WHAT YOU ARE ASKED TO DO » Could the whole of the data below be written out verbatim?

GIVEN DATA »
......

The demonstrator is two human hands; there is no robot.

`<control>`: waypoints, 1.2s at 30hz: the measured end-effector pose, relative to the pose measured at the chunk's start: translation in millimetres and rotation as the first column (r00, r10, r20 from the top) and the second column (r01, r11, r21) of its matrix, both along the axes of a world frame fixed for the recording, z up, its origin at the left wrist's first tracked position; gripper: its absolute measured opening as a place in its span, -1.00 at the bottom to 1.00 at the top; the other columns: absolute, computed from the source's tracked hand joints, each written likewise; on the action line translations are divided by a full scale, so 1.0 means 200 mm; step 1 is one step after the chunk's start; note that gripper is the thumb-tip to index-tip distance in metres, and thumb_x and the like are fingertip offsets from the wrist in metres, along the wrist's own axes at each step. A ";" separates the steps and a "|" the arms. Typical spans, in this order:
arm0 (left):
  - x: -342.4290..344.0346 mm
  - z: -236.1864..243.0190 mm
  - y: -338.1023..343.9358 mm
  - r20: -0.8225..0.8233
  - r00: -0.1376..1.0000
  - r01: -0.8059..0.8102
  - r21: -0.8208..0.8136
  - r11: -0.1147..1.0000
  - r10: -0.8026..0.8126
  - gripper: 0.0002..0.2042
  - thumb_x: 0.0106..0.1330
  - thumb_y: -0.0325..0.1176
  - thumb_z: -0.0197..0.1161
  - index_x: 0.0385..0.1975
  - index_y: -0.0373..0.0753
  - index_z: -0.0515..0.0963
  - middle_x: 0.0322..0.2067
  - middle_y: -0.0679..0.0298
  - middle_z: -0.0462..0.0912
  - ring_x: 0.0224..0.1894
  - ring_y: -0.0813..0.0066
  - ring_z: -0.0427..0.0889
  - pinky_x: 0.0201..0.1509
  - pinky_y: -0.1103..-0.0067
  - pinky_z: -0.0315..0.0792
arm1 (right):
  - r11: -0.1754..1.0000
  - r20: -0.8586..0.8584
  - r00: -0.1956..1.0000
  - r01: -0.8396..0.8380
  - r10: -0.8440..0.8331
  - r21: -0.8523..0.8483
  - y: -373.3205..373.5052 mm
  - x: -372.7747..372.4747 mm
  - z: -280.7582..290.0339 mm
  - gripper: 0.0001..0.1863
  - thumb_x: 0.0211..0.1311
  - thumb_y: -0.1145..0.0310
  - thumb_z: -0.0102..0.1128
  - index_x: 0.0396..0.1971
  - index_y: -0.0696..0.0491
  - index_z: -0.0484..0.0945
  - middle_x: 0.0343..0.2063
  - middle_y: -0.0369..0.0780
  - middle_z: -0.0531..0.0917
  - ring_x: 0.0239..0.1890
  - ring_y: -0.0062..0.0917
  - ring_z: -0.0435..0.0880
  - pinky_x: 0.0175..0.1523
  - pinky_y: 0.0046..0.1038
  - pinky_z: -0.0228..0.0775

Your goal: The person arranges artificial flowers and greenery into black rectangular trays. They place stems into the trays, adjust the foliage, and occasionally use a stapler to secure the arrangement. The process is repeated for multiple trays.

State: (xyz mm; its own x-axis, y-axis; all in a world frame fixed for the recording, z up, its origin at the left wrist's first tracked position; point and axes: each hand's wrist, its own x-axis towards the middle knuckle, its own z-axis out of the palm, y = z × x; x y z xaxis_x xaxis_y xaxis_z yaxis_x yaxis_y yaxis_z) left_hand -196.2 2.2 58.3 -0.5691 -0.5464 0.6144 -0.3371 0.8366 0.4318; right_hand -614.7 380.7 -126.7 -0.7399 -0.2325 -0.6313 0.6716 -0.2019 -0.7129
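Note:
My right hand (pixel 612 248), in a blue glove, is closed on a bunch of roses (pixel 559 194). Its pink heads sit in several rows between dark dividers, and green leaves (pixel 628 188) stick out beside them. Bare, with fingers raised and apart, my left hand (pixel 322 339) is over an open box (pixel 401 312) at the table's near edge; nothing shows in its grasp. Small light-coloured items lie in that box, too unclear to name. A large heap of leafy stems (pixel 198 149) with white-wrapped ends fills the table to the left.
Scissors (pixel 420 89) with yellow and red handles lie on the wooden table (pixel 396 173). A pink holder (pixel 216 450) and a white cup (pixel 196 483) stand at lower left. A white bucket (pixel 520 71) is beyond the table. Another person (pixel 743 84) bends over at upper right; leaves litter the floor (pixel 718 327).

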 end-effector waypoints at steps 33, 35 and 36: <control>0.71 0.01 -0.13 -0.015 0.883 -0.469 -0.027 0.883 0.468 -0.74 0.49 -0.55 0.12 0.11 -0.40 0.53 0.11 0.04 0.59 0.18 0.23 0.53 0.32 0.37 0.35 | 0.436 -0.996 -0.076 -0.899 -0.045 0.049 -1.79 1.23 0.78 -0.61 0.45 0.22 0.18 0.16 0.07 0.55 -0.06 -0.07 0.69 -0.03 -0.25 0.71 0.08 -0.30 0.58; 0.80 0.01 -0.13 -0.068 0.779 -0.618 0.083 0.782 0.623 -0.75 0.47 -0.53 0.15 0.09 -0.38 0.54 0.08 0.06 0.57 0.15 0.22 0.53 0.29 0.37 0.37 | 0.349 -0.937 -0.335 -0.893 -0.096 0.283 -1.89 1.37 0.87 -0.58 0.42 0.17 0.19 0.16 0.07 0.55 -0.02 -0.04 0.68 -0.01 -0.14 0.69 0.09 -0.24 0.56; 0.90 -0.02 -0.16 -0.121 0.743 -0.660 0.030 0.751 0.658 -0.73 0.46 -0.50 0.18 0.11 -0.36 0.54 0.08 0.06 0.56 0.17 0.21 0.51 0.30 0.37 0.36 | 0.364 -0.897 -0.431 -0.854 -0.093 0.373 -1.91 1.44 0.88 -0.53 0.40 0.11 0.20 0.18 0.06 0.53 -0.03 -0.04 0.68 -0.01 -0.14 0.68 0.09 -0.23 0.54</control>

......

WRITTEN SOLUTION »
The demonstrator is two human hands; there is no robot.

`<control>`: waypoints, 1.2s at 30hz: the measured end-effector pose, relative to the pose measured at the chunk's start: translation in millimetres and rotation as the first column (r00, r10, r20 from the top) and the second column (r01, r11, r21) of its matrix, both along the axes of a world frame fixed for the recording, z up, its origin at the left wrist's first tracked position; gripper: its absolute measured opening as a place in its span, -1.00 at the bottom to 1.00 at the top; the other columns: absolute, computed from the source's tracked hand joints, each written likewise; on the action line translations are divided by a full scale, so 1.0 means 200 mm; step 1 is one step after the chunk's start; note that gripper is the thumb-tip to index-tip distance in metres, and thumb_x and the like are fingertip offsets from the wrist in metres, along the wrist's own axes at each step. A ";" separates the steps and a "|" the arms. Typical spans, in this order:
arm0 (left):
  - x: -342.4290..344.0346 mm
  - z: -236.1864..243.0190 mm
  - y: -338.1023..343.9358 mm
  - r20: -0.8225..0.8233
  - r00: -0.1376..1.0000
  - r01: -0.8059..0.8102
  - r21: -0.8208..0.8136
  - r11: -0.1147..1.0000
  - r10: -0.8026..0.8126
  - gripper: 0.0002..0.2042
  - thumb_x: 0.0106..0.1330
  - thumb_y: -0.0325..0.1176
  - thumb_z: -0.0197..0.1161
  - index_x: 0.0385..0.1975
  - index_y: -0.0373..0.0753
  - index_z: -0.0515..0.0963
  - middle_x: 0.0322..0.2067
  - middle_y: -0.0679..0.0298
  - middle_z: -0.0462..0.0912
  - ring_x: 0.0224..0.1894
  - ring_y: -0.0813..0.0066
  - ring_z: -0.0427..0.0889
  - pinky_x: 0.0201..0.1509
  - pinky_y: -0.1103..-0.0067
  - pinky_z: -0.0315..0.0792
arm1 (right):
  - r11: -0.1754..1.0000
  - r20: -0.8586..0.8584
  - r00: -0.1956..1.0000
  - r01: -0.8396..0.8380
  - r10: -0.8440..0.8331
  - r21: -0.8523..0.8483
  - y: -373.3205..373.5052 mm
  - x: -372.7747..372.4747 mm
  - z: -280.7582..290.0339 mm
  - gripper: 0.0001..0.1863
  - thumb_x: 0.0211..0.1311
  - thumb_y: -0.1145..0.0310
  - thumb_z: -0.0102..0.1128
  - index_x: 0.0396..0.1971
  - index_y: -0.0696..0.0491
  - index_z: -0.0484..0.0945
  - middle_x: 0.0343..0.2063
  - middle_y: -0.0369..0.0780
  - middle_z: -0.0531..0.0917
  - ring_x: 0.0239..0.1890
  - ring_y: -0.0062..0.0917
  - ring_z: -0.0435..0.0880
  - pinky_x: 0.0175..0.1523
  - pinky_y: 0.0046..0.1038
  - pinky_z: -0.0228..0.0775

Your goal: The person arranges artificial flowers and greenery into black rectangular trays. They place stems into the trays, adjust the foliage, and occasionally use a stapler to secure the arrangement. The process is repeated for multiple trays.

State: (xyz mm; its own x-axis, y-axis; all in a world frame fixed for the recording, z up, its origin at the left wrist's first tracked position; point and axes: each hand's wrist, its own x-axis towards the middle knuckle, its own z-axis out of the palm, y = z × x; x y z xaxis_x xaxis_y xaxis_z yaxis_x yaxis_y yaxis_z) left_hand -196.2 2.2 58.3 -0.5691 -0.5464 0.6144 -0.3371 0.8366 0.4318; right_hand -614.7 380.7 -126.7 -0.7399 -0.2325 -0.6313 0.6716 -0.2019 -0.7129
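Note:
My right hand (pixel 612 248), in a blue glove, is closed on a bunch of roses (pixel 559 194). Its pink heads sit in several rows between dark dividers, and green leaves (pixel 628 188) stick out beside them. Bare, with fingers raised and apart, my left hand (pixel 322 339) is over an open box (pixel 401 312) at the table's near edge; nothing shows in its grasp. Small light-coloured items lie in that box, too unclear to name. A large heap of leafy stems (pixel 198 149) with white-wrapped ends fills the table to the left.
Scissors (pixel 420 89) with yellow and red handles lie on the wooden table (pixel 396 173). A pink holder (pixel 216 450) and a white cup (pixel 196 483) stand at lower left. A white bucket (pixel 520 71) is beyond the table. Another person (pixel 743 84) bends over at upper right; leaves litter the floor (pixel 718 327).
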
 end-effector waypoints at steps 33, 35 and 36: <control>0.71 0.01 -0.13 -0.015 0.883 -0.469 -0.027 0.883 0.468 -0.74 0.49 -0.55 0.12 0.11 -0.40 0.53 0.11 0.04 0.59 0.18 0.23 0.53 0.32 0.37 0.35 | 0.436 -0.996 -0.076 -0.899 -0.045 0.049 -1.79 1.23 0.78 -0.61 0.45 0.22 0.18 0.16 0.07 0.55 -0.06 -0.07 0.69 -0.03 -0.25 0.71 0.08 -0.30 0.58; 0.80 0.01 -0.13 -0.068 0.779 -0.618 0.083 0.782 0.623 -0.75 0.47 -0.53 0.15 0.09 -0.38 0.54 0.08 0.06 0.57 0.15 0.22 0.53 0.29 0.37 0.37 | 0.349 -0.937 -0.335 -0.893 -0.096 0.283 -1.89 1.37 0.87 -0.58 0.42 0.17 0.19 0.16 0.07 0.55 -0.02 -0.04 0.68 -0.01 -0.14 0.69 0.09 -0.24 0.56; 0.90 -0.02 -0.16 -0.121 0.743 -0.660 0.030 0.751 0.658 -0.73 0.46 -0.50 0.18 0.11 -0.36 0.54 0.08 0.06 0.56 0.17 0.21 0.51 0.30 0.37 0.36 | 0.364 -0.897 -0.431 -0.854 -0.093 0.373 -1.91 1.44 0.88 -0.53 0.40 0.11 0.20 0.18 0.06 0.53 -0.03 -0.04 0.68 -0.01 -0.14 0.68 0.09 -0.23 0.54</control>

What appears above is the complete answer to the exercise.